Su McCluskey examines the distribution of education services in regional and metropolitan areas following on from discussions at CEDA's State of the Nation conference in Canberra.

Su McCluskey | 23/06/2015 | 0 Comments


Governments are responsible for the majority of the delivery of education in Australia. The upcoming Federation White Paper will consider reducing or if appropriate, eliminating overlap between local, state and Commonwealth responsibility or involvement in the delivery and funding of public programs.

An appetite for integrated government has been demonstrated within Australia. One of the many issues to be considered include the principles and criteria to be applied when allocating roles and responsibilities between different levels of government such as equity, efficiency and effectiveness of service delivery, including a specific focus on service delivery to the regions.

Not all Australians benefit equally from these high quality services. The uneven distribution of services across Australia has important implications for those in less-favoured locations. What this means is that any changes to the structure of government schools is likely to have a disproportionate impact on regional Australia, as a higher percentage of students participate in government schools in regional areas compared to metropolitan areas, as shown in Figure 1.

To emphasise this point, families in regional Australia tend to have larger families compared to families in metropolitan areas as shown in Figure 2, and those living in regional Australia are more likely to be in low income brackets and less likely to be in high income brackets than people in metropolitan areas (Figure 3).

There is now a strong case for examining how governments across Australia can better deliver services to regional Australia. Systemic changes are required in how we deliver services in regions so they can grow and prosper.

Effective governance for regions is a product of positive engagement between central governments and the regions; it is based on relationship building and the generation of new capacities in both the centre and the periphery and, it is outcomes focused.

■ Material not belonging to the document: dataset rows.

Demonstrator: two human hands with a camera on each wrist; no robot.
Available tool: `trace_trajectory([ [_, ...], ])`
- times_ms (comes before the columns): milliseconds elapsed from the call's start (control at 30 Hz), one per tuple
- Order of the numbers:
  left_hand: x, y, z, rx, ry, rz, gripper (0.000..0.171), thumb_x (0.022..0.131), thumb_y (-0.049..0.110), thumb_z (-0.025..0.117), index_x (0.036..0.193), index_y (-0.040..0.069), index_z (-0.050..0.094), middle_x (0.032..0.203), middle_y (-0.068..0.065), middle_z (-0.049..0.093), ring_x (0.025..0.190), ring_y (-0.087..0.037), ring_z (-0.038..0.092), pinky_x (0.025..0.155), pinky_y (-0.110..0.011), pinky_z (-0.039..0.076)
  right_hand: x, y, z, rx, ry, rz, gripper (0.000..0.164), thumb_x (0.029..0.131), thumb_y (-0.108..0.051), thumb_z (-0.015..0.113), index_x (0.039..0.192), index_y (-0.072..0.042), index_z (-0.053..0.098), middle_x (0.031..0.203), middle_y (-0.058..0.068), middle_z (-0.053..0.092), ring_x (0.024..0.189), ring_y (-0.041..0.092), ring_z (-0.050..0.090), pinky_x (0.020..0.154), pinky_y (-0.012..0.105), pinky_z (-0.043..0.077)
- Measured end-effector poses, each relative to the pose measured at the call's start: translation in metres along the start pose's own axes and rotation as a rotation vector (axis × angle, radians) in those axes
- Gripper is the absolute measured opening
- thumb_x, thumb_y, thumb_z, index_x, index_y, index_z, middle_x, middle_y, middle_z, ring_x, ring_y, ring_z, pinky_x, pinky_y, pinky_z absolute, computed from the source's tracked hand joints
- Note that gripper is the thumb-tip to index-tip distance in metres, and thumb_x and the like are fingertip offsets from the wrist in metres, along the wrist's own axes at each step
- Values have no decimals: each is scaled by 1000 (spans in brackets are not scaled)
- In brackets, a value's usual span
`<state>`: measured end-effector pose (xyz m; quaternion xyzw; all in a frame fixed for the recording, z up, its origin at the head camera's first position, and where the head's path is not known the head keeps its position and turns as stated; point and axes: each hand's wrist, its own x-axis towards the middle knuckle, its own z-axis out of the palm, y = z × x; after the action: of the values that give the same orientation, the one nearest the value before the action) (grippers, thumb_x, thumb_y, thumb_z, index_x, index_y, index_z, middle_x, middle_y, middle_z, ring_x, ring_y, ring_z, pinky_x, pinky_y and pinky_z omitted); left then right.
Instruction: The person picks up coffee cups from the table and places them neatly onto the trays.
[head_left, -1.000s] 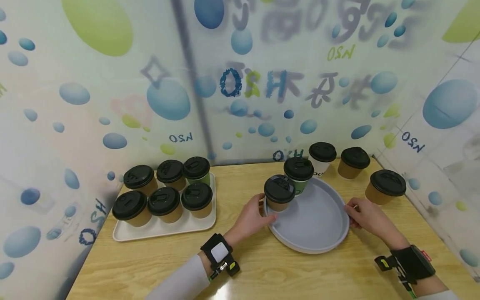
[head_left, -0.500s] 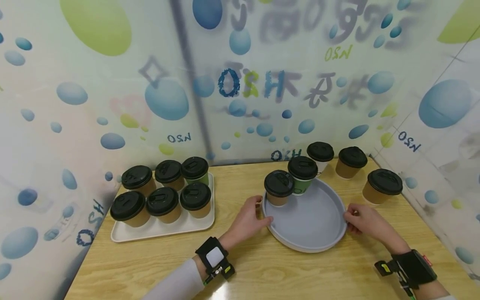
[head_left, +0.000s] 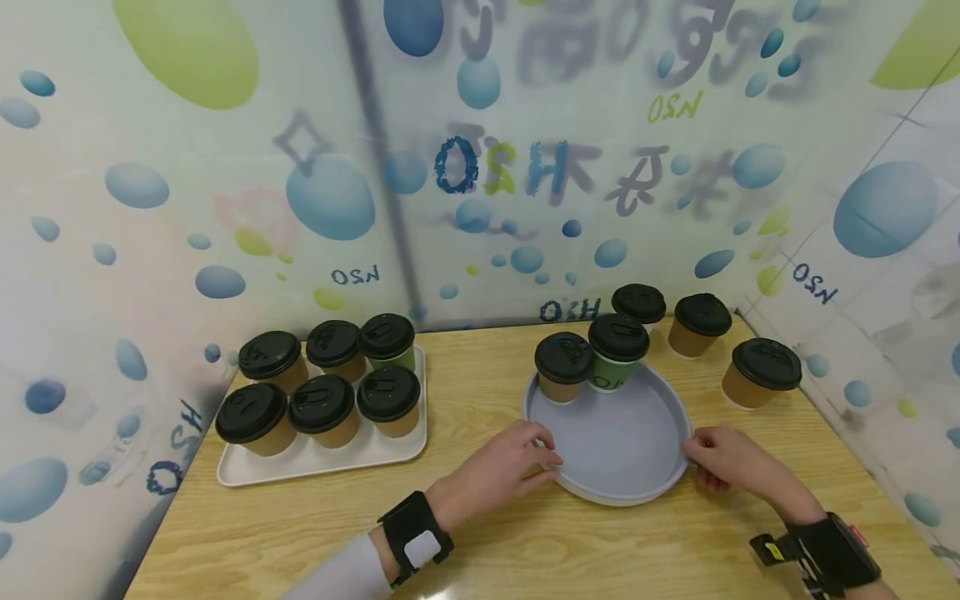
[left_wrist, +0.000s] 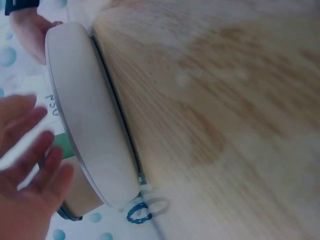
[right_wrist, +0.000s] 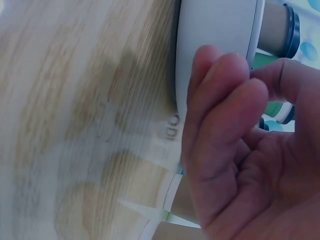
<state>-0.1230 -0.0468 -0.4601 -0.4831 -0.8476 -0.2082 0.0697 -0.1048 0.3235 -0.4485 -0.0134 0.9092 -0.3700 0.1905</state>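
A round grey-blue tray (head_left: 622, 442) with a raised rim lies on the wooden table. On its back left part stand a brown paper cup (head_left: 562, 388) and a green paper cup (head_left: 611, 372), both with black lids. My left hand (head_left: 502, 471) is at the tray's front left rim, fingertips overlapping the edge; in the left wrist view its fingers (left_wrist: 37, 177) are spread and hold nothing. At the right rim, my right hand (head_left: 738, 462) pinches the edge between thumb and index finger, while the other fingers (right_wrist: 220, 105) are curled beside the tray's outer wall.
To the left, a white rectangular tray (head_left: 322, 467) carries several lidded paper cups. Behind and right of the round tray stand a lidded cup (head_left: 638, 302), a brown cup (head_left: 696, 333) and another brown cup (head_left: 753, 382). Patterned walls (head_left: 480, 250) border the table.
The round tray has turned clockwise, carrying its two cups back and to the right. My left hand has slid from the left rim toward the front; my right hand has moved slightly forward-down along the rim.
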Motion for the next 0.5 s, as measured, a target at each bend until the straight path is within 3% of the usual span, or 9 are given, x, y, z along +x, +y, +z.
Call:
trace_trajectory([
  [100, -1, 0, 1, -16, -38, 39, 15, 99, 22, 73, 110, 15, 81, 112, 3, 64, 105, -9, 58, 92, -16, 46, -3, -1, 1, -3, -19, 1, 23, 99, -15, 52, 81, -3, 59, 64, 5, 60, 57, 20, 57, 52, 31, 50],
  [300, 0, -1, 1, -28, -42, 8, 14, 97, 16, 75, 110, 15, 82, 110, 4, 67, 104, -7, 60, 91, -11, 45, -6, 1, -5, -46, 10, 8, 30, 104, -23, 55, 82, -5, 61, 65, 4, 60, 59, 20, 58, 54, 31, 50],
  [400, 1, 0, 1, -1, -32, 9, 13, 96, 15, 76, 107, 15, 82, 108, 5, 68, 103, -7, 61, 91, -11, 45, -11, 4, -17, -80, 131, -2, 38, 108, -33, 55, 84, -4, 62, 68, 3, 60, 59, 18, 57, 53, 30, 49],
  [500, 1, 1, 2, 17, -21, 1, 12, 94, 13, 78, 105, 17, 83, 106, 6, 68, 101, -7, 61, 90, -10, 46, -18, 6, -31, -115, 358, -33, 43, 109, -39, 52, 91, -2, 63, 72, 4, 63, 59, 16, 57, 52, 29, 45],
])
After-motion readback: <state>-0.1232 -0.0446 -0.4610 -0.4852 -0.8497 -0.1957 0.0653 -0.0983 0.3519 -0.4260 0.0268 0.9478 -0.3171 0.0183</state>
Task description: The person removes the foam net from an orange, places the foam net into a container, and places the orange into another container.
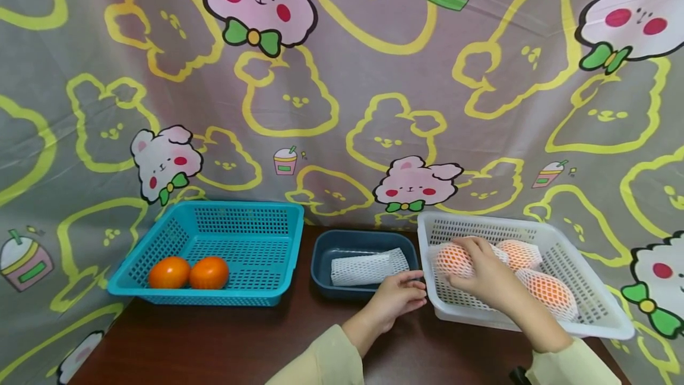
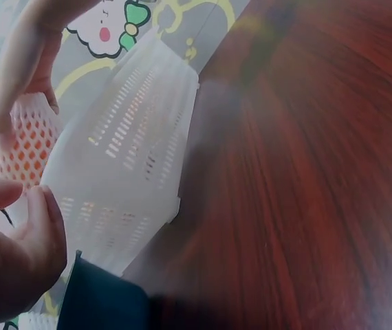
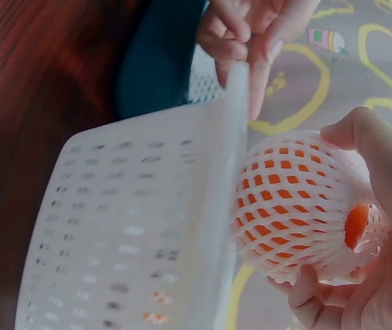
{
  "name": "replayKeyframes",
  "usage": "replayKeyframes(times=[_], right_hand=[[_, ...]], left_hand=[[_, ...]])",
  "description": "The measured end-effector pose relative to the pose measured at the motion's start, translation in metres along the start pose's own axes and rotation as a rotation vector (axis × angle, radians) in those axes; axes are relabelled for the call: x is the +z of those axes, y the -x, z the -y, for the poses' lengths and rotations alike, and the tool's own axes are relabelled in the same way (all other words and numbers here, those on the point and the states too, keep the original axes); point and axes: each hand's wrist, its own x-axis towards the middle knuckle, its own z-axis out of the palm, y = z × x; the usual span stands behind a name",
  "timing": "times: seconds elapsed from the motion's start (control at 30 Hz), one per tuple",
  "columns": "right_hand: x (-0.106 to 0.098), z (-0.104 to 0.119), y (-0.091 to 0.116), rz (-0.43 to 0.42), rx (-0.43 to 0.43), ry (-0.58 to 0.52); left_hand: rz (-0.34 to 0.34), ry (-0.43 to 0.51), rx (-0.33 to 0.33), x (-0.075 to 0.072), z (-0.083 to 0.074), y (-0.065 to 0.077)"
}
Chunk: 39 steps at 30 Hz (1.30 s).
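Observation:
My right hand [image 1: 488, 275] grips an orange in a white foam net [image 1: 453, 260] at the left side of the white basket [image 1: 594, 281]. In the right wrist view, thumb and fingers curve round the netted orange [image 3: 285, 199], and bare peel shows at the net's open end. Beside that basket's left rim hovers my left hand [image 1: 398, 302], fingers loosely bent and holding nothing. The left wrist view has its thumb and fingertips [image 2: 36, 206] close together near the rim. More netted oranges [image 1: 547, 294] lie in the white basket, partly behind the right arm.
Between the baskets stands a dark blue tray [image 1: 344, 243] with white foam nets [image 1: 363, 269] lying in it. At the left, a teal basket [image 1: 240, 227] holds two bare oranges [image 1: 209, 273]. A patterned cloth [image 1: 342, 76] hangs behind the brown table [image 1: 214, 343].

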Motion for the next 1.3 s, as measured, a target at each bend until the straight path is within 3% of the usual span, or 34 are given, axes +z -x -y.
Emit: replayKeyframes(times=[0.27,0.67,1.3], right_hand=[[-0.008,0.023,0.001,-0.037,-0.071,-0.020],[0.003,0.049,0.008,-0.061,-0.219,-0.063],[0.046,0.070,0.018,0.043,-0.229,-0.126]], left_hand=[[0.080,-0.046,-0.028,-0.016,-0.009,0.008],[0.078,-0.073,-0.142,-0.043,-0.011,0.024],[0.073,0.004,-0.148,-0.081,0.000,0.049]])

In large measure, the answer to the challenge of creating better government for Australia’s regions will be a suite of policy measures rather than a single action or initiative. Any viable solution must involve both greater dialogue between the regions and central government and the transfer of power. Such ideas can be challenging, but are essential if regional Australia is to achieve its potential.

Skills acquisition presents a picture of divided responsibilities across the three tiers of government. Educational attainment and skills acquisition is a fundamental determinant of the wellbeing of regions. In Australia there is little local input into either the formal education system or the employment training system and, perhaps more importantly, provision is fractured across the three tiers of government, as well as the private sector.

All things being equal, regions with a better skilled and educated workforce will be more prosperous, resilient, healthy and adaptable to changing conditions. Regions across Australia, however, often report significant shortfalls in areas such as vocational training. This is largely because of factors unique to that set of locations such as small population size, a specialised economy and lack of interest from private financiers of infrastructure.

Commonly, vocational education is organised along industry, rather than geographic lines and while there may be concentrations of particular industries in defined localities, there is scant recognition of local governments and communities in the structure of the education system.

Regional input into national or state-based training plans is limited, and we can expect relatively limited flexibility in the delivery of programs in either policy domain.  The complexity of the challenges warrants the need for a more nuanced approach to all policy. Cumulative and isolated decisions are likely to continue to result in duplication, further disadvantage and greater complexity for policy makers and regions.

Concentration on policy clearly marked ‘regional’ will not be enough to meet the challenges facing regions.  A joined-up approach is what we need.